Мрак, кирпичная стена. Неразборчивые лица солдат, чёткие команды...
Глухой хлопок, звук похожий на резко открывшееся жалюзи. Яркий неземной свет ударил в закрытые веки. Что-то мертвецки холодное стекает по лбу. Открываю глаза. Надо мной стоит полуобнажённая Аннушка и капает на меня холодной водой прямо из чайника.

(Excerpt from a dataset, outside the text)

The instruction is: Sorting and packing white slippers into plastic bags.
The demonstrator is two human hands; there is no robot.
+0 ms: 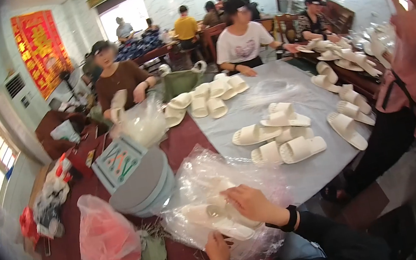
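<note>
**Two hands bagging a pale slipper at a crowded desk**

Low in the centre of the frame, the person's right hand lies flat over a clear plastic bag, fingers spread and pressing down on a cream slipper that lies inside or against the film. It is a loose, open-palmed grip, apparently steadying the slipper so it does not slide. The left hand comes in at the bottom centre and pinches the lower edge of the same bag; whether its fingers close fully on the film I cannot tell, since the crinkled plastic hides them. Both wrists wear a dark band.

Just right of the bag, in the middle of the frame, more cream slippers lie loose on the grey sheet covering the desk, close at hand. At lower left sit a pink plastic bag and a stack of grey-blue basins. Across the desk, upper centre, a person in a white shirt and one in a brown top handle further slippers.
</note>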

- Ну что ты, вставай, или ты хочешь проспать свою свадьбу? Ну, вставай лентяй. Ты что, до сих пор на меня в обиде, что платье я сшила именно у него? Забудь о нём. Ты же человек современный, без комплексов, жених, а он, он же когда-то был любовник, а сейчас лишь портняжка, но классный портняжка, согласись, - так она меня будила, и это было в её духе.
- Ты знаешь, Аня, мне сон странный приснился, про нашу жизнь, но там, во сне я совершенно по-другому смотрел на вещи, вообще на всё. За ночь во мне многое изменилось. Я другой не тот, что вчера. Тот умер.
- Вот и прекрасно, тогда сегодня у нас будет настоящая первая брачная ночь, и я надеюсь, что ты не хуже, чем тот другой, покойник, - так, посмеявшись, она собралась и ушла, пообещав в полдень прийти уже готовой, нарядной.
"Я либерален? У меня свободные взгляды на жизнь? Я не комплексую? Я люблю? Я ревную? Я ненавижу? Я живу?", - все эти вопросы крутились у меня в голове, когда я сидел у открытого окна за чашечкой кофе, просматривая утреннюю прессу. Где-то далеко проезжал трамвай, а ещё дальше, гудя, отходил от причала сухогруз, внизу, на старых кованых воротах играли дети, клюя хлебный мякиш, громко ворковали голуби, чуть слышно шелестели газеты. Вдруг глухой хлопок. Я вышел на балкон. Это сосед завёл свой старый мотоцикл.
Сквозь густую листву каштанов я вижу развевающуюся на ветру фату, под ней чёрные длинные локоны. Белое подвенечное платье от модного Кутюрье, глубоко вырезанное декольте, слева, чуть повыше сердца, круглая тёмно-коричневая родинка, а рядом с ней, на колышущейся груди, словно игривый солнечный зайчик примостилась красная точка.
Лазерный прицел я приобрёл лишь вчера.
Полдень.
Глухой хлопок.
У меня больше нет вопросов, хочу лишь допить свой холодный бразильский кофе...
"...да, он стыдился её. Стыдился её, хотя был с нею счастлив. Но был с нею счастлив лишь в те минуты,когда забывал, что стыдился её...".